SIN - With a Rhumba Beat
Prostitution, Politics, Casinos Cuba 1950
[REFERENCE: STAG, Vol. 1 No. 5, Nov. 1950 pp22-23, 58]
SIN - WITH A RHUMBA BEAT!
PHOTO [caption] Symbolic of
the frivolous debauchery that runs rampant in Cuba, the famous dancing
nymphs cavort with abandon before the town's biggest gambling house.]
[NOTE: Another view of fountain]
By: Robert Fortune
Page 22
Cubans, in expansive moods, like to call their capital city "the Paris
of the Western Hemisphere." If Paris means broad boulevards,
classic architecture and elegant living, their boast runs a little thin.
But if Paris stands for a city where the barriers are down, where
anything goes in plain and fancy sinning, Havana wins hands down in
this half of the world.
Havana is a town where panders join the tourist guides to greet you at
the airport. Where they keep cocaine handy in the Frigidaire for
over-the-counter sales. Where embarrassed office-holders
sometimes ride out a political storm in the haven of a bordello.
It's a town which boasts the only female gambling boss in the world, a
town where the overlord of the narcotics trade has a private line into
the highest office in the land.
Gambling theoretically is proscribed in most of Havana. Yet, if
you sit long enough in the plush gaming rooms of
Montmartre and
Tropicana, you will meet practically every important public servant in
Cuba. And on a humbler level Cuban mothers tend to gaze anxiously
at offspring who have passed their seventh birthdays without yet
risking a peso in the illegal numbers game.
Stern laws forbid the operation of houses of prostitution.
Havana, however, is full of them. One enterprising Spanish madam
developed the lushest bordello in town on the policy of offering the
facilities of the house gratis to deserving government officials.
In short, the law books would seem to tag Havana as a "closed
town." The fact is that anyone can run the gamut, from "French
movies" to girlie shows to reefer parties, in this Caribbean playground.

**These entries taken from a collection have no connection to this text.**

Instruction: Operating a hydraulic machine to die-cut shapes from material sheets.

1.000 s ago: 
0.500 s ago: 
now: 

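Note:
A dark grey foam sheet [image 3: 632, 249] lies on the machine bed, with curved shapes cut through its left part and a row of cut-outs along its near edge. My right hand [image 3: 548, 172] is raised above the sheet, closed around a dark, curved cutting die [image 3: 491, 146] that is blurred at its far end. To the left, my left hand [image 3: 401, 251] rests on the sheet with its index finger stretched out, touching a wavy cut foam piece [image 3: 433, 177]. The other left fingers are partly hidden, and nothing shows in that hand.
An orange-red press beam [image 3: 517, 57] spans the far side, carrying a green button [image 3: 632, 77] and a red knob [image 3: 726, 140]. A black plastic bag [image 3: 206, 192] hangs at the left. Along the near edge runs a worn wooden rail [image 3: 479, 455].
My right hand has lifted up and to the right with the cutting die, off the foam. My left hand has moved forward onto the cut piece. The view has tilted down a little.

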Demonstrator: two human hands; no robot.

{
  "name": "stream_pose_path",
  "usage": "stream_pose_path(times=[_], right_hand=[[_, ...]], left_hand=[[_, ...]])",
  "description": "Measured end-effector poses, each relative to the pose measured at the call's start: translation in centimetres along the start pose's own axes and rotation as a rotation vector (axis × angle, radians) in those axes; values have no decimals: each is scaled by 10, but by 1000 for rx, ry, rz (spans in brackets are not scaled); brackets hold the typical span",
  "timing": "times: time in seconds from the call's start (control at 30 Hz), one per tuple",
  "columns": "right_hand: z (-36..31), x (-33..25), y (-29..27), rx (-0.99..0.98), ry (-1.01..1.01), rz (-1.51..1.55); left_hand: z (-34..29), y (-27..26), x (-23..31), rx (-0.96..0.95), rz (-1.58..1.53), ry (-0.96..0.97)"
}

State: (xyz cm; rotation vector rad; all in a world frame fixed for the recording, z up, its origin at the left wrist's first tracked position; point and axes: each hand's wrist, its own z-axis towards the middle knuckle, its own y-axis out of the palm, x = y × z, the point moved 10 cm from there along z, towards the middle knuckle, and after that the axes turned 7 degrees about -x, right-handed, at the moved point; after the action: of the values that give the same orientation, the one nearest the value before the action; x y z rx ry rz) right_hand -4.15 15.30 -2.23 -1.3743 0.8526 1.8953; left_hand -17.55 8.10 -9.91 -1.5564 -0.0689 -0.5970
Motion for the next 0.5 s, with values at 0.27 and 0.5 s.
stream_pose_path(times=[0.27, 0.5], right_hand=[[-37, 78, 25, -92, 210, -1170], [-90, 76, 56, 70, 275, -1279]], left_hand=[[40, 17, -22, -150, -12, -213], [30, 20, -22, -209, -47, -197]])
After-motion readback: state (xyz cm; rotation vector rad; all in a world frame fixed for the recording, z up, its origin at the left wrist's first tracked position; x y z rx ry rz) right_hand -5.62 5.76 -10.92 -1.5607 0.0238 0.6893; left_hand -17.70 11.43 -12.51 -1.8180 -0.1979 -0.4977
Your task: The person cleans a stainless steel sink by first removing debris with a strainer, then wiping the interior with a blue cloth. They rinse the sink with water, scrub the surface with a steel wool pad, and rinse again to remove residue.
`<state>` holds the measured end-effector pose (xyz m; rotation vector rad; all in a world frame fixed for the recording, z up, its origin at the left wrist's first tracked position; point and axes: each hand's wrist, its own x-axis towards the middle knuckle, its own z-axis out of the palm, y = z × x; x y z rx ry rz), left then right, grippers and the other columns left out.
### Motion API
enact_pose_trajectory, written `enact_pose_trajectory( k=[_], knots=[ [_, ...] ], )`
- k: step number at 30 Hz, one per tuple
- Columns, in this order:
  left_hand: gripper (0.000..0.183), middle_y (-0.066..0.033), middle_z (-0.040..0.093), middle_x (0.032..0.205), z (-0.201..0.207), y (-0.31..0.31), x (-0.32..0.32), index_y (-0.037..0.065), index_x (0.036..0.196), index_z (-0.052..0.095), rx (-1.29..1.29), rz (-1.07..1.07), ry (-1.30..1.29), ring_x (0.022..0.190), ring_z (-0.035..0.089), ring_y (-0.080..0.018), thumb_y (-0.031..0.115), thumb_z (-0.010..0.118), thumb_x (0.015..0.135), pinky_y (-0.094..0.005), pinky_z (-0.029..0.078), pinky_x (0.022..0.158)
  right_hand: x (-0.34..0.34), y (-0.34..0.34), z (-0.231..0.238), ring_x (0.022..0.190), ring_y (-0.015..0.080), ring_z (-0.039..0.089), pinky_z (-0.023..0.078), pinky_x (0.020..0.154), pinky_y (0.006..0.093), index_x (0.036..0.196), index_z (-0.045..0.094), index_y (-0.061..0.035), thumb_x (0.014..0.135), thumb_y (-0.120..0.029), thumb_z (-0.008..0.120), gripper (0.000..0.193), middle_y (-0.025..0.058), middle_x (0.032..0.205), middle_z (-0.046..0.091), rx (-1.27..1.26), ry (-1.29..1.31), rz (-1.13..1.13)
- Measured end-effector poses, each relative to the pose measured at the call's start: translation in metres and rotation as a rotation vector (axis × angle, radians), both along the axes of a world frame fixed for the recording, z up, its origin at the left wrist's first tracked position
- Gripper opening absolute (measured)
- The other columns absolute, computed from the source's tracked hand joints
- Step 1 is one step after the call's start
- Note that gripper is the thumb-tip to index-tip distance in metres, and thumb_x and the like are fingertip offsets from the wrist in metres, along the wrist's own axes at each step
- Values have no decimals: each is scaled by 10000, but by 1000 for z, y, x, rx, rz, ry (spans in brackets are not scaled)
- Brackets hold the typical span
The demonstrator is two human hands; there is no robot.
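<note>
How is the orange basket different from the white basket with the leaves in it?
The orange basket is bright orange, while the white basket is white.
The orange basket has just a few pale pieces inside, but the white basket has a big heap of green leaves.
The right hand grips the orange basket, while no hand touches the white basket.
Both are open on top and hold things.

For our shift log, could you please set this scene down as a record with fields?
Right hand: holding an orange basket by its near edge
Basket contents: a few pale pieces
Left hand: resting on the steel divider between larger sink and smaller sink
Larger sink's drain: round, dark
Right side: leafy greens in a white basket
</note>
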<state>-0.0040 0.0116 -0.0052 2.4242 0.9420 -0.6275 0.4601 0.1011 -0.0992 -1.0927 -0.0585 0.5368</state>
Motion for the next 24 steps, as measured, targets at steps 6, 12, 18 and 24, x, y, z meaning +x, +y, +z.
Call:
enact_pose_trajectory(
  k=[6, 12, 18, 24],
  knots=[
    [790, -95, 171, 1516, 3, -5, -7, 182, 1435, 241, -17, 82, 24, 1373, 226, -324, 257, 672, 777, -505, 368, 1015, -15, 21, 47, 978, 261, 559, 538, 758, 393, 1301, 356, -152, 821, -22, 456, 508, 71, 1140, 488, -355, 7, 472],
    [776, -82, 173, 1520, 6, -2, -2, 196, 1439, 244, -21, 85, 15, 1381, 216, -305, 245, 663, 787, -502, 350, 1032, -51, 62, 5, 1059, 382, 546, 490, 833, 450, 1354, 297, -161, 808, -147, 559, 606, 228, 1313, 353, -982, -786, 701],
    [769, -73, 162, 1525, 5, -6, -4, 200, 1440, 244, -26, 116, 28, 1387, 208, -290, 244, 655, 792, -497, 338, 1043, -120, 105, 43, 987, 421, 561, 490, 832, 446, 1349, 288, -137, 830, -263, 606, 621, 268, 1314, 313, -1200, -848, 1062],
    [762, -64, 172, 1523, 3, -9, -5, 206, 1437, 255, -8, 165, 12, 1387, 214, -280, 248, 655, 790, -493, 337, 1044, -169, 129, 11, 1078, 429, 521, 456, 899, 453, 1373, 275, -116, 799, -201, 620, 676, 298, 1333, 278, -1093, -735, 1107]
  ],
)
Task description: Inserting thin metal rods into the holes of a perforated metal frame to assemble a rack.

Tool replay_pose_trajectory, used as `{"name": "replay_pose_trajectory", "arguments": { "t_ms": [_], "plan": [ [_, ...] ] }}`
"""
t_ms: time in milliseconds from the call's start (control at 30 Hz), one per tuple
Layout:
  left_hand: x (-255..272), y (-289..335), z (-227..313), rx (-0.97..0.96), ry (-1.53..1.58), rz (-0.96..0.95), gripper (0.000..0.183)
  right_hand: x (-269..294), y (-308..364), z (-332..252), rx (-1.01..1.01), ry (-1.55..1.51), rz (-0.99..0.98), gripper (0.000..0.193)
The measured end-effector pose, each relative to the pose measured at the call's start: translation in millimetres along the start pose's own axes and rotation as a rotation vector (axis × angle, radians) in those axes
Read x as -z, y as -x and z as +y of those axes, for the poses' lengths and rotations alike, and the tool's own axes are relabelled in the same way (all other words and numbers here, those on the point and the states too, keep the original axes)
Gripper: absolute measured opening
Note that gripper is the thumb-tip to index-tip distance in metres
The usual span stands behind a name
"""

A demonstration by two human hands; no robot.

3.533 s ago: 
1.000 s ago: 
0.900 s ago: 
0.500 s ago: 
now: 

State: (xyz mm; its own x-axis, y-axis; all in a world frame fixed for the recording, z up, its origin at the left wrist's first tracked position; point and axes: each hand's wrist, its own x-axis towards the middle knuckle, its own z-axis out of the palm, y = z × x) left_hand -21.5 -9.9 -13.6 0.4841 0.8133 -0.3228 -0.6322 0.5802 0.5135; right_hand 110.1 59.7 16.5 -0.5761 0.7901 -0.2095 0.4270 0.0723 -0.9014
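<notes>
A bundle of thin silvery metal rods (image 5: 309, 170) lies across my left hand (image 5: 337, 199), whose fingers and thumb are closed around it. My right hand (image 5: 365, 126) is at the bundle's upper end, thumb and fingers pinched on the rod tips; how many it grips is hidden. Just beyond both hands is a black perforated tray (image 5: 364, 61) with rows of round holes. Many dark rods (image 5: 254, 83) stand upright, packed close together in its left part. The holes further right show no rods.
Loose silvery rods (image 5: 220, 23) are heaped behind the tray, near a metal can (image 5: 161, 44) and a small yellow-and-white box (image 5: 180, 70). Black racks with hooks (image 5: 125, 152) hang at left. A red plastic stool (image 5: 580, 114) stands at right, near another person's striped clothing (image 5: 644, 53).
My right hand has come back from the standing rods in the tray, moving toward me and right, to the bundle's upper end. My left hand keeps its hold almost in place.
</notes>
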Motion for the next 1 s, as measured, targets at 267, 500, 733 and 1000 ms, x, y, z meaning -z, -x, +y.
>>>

Cynical Cubans declare that the sugar trade keeps them alive but the
tourist dollar makes life worth living. Havana is indeed geared
to the tourist trade as are few other capital cities in the
world. It's a huckstering holiday town with one main pitch: Come
on, you thousands of Americans, throw off your inhibitions and play in
an old Spanish city which never heard of the bourgeois squeamishness of
American play lands! There's something for every taste and every
pocketbook!
If you brush past the airport and dockside pimps on entering the
picturesque old city, you merely dodge the first sinful invitation of
the community. Desk clerks in a good half of the town's
hostelries are likely to ask if you would like to meet a young lady
tonight. Or would tomorrow be soon enough?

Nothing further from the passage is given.